OpenOffice.orgのプロを目指す

 バージョン2.0の正式リリースで、OpenOffice.orgは本格的な普及期に移行すると思います。そのためには、OpenOffice.orgを支える多くの人々や企業/団体の連携が欠かせません。

 これまで、OpenOffice.orgプロジェクトやOpenOffice.org日本ユーザー会は、このような連携のための交流の場という役割を担ってきました。特に、OpenOffice.org日本ユーザー会の活動は、個人が中心となって主に趣味や余暇の範囲でいくつかの成果を上げてきました。掲示板を使用してユーザー同士のサポートを行い、また、多くのFAQを集約してきました。ドキュメントの作成と翻訳、オフィシャル版に反映されづらい不具合や、機能要望を取り込んだ独自ビルド版の開発なども行ってきました。

 また、日本におけるOpenOffice.orgのプロモーションでは、中心的な役割を果たしてきました。個人でできることを全うする。これは今後も重要です。できることもまだまだあります。

 そうとはいえ、日本におけるこのような活動は、多くの課題を持っているといえます。例えば、OpenOffice.orgやOpeDocumentについて、十分に理解しているエンジニアはそれほど多くありません。開発プロジェクトへのフィードバックも十分ではないでしょう。前述のように、これまでは、個人の趣味や余暇の範囲で何とかやってきましたが、それでは対応できない部分も出てきました。今後は、サンやグッデイといった企業が前面に出てくる場も増えるでしょう。OpenDocumentについて、ジャストシステムが、前面に出てくることもあるかもしれません。

 しかし、個人の役割は無くなりません。やるべきことはたくさんあります。結局、手を動かすのは人間だからです。趣味や余暇の範囲で対応できないなら、多くの人にOpenOffice.orgのプロになって、OpenOffice.orgで喰っていって欲しいと思います。企業の中でも、OpenOffice.orgに関わる人をこれから育てていくことになるでしょう。そこには、多くのチャンスと可能性があるはずです。私自身もそのチャンスを狙っています。

ビジネスをコミュニティーとともに

 OpenOffice.orgビジネスを進める企業には、ぜひコミュニティーといっしょにビジネスを進めてほしいと思います。オープンソースソフトウェアを利用したビジネスでは、それが低コストのオペレーションにつながります。ここでは、法人ユーザー向けのユーザーサポートサービスを例に考えてみましょう。

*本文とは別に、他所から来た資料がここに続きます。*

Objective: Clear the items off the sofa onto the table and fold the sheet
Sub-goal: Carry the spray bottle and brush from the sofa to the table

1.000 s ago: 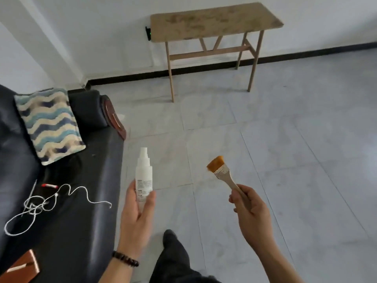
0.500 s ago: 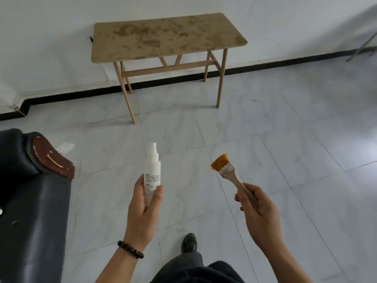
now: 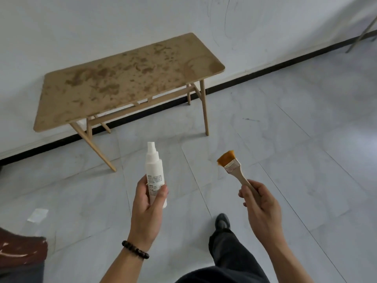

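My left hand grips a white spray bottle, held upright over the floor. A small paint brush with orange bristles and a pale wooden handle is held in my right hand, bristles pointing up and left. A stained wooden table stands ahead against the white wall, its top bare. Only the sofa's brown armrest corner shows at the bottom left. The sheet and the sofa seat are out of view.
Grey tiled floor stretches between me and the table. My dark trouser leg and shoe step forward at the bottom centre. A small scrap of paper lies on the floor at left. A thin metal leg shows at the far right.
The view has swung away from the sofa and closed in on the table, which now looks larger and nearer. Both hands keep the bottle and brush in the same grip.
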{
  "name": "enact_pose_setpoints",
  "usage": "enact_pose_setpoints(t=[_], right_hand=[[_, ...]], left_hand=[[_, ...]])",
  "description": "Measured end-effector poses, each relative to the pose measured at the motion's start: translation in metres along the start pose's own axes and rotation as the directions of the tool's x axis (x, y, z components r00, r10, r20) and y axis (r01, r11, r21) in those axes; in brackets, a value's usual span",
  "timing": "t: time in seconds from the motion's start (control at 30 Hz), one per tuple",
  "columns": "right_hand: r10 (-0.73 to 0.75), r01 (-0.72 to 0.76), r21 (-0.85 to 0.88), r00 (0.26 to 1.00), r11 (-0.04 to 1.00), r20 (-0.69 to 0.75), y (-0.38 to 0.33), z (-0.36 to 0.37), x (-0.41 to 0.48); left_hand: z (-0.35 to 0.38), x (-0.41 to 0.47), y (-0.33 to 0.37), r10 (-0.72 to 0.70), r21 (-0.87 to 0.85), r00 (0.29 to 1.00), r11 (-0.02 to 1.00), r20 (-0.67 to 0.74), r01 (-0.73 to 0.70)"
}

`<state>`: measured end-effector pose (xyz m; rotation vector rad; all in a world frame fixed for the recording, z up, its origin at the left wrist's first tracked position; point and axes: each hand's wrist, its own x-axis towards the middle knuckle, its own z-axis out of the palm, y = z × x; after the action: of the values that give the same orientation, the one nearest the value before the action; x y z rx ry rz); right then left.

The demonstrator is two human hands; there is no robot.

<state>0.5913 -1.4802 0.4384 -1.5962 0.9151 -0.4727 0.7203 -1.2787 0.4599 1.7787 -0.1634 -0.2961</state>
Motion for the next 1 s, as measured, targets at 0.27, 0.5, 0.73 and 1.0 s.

 OpenOffice.orgを企業に導入するには、ヘルプディスクやユーザー教育といったサービスが必要です。これらのサービスの元になる情報は、従来のMicrosoft Office向けのサービスでは、各企業が独自に(重複して)情報を集めていました。OpenOffice.orgの場合、簡単な問い合わせであれば、日本ユーザー会の掲示板やFAQで無償で解決できます。ユーザーサポート企業は、それを各社と共有することで低コストでサポート情報を維持できるのです。

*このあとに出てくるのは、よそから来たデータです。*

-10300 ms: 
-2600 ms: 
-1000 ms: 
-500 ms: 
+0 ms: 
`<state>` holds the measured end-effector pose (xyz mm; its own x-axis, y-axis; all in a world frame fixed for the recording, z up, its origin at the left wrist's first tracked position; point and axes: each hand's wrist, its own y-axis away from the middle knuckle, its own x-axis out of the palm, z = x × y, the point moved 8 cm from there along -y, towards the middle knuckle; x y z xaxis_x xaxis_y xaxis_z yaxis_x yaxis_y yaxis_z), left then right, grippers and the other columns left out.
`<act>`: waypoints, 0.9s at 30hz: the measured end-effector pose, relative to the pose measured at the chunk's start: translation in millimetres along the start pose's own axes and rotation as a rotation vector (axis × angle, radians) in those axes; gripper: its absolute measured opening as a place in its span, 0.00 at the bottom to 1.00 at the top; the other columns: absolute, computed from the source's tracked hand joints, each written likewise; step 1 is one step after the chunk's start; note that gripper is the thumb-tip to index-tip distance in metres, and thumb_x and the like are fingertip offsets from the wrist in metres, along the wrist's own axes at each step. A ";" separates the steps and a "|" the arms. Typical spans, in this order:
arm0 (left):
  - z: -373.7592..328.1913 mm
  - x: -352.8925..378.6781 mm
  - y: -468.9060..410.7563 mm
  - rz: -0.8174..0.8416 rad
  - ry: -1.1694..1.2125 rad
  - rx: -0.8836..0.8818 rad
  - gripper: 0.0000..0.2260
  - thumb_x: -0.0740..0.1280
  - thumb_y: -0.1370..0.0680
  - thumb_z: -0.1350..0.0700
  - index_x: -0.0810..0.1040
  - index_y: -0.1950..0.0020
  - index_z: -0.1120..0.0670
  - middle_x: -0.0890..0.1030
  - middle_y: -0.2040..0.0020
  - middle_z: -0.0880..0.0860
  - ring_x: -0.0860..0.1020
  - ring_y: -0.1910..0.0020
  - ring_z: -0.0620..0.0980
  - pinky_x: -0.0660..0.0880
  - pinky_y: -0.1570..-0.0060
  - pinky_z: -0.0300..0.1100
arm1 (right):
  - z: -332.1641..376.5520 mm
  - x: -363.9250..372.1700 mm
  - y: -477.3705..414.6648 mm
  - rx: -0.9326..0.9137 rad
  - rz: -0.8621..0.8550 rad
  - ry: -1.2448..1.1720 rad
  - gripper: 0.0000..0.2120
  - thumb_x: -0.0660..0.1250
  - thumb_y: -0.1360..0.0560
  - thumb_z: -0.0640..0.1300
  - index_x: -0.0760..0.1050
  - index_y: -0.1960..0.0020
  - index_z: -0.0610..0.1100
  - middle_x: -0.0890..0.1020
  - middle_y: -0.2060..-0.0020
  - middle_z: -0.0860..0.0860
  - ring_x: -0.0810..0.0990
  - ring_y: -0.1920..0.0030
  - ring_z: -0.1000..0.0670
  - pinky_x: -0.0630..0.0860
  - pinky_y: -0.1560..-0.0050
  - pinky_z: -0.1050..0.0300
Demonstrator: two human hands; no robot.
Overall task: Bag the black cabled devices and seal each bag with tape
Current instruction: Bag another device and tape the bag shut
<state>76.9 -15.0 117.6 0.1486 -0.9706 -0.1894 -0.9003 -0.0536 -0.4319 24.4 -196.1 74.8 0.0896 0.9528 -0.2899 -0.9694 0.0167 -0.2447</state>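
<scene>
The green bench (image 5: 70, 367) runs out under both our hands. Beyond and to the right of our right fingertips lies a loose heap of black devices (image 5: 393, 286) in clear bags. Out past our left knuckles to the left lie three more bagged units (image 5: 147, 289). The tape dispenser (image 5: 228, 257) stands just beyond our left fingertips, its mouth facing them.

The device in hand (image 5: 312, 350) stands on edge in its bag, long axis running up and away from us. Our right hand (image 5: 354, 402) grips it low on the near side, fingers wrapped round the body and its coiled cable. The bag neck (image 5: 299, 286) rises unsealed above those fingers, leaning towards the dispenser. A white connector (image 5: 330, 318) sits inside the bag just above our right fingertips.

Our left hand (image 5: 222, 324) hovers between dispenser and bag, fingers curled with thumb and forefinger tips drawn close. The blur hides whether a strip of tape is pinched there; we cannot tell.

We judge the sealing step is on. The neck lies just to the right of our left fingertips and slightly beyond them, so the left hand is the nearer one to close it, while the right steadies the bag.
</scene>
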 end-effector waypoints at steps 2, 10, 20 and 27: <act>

 そうとはいえ、無償で利用できるからといって、何もしなくて良いということではありません。ぜひとも、コミュニティーの活動に企業からも参加してください。掲示板で質問に答えたり、FAQをメンテナンスする作業をできる範囲で構わないのです。コミュニティーでは、人的リソースが常に不足しているといえます。コミュニティーのサポートの品質を高めることが、それを利用する企業のサービスの品質に直結するはずです。

 もしかすると、日本ユーザー会では役不足と感じることもあるかもしれません。その時には、OpenOffice.orgについて高度な技術支援を提供する企業を利用してください。このようなサービスを提供するグッデイには、OpenOffice.orgの日本語版の開発で活躍する秋山隆道氏(通称:toraさん)が所属しています。

ビジネスの充実をコミュニティーの充実につなげる

 すでに、私の周辺にも、いくつかの企業からの問い合わせが寄せられています。新バージョンの反応も上々です。ゆっくりとではありますが、OpenOffice.orgが世の中を変えていくはずです。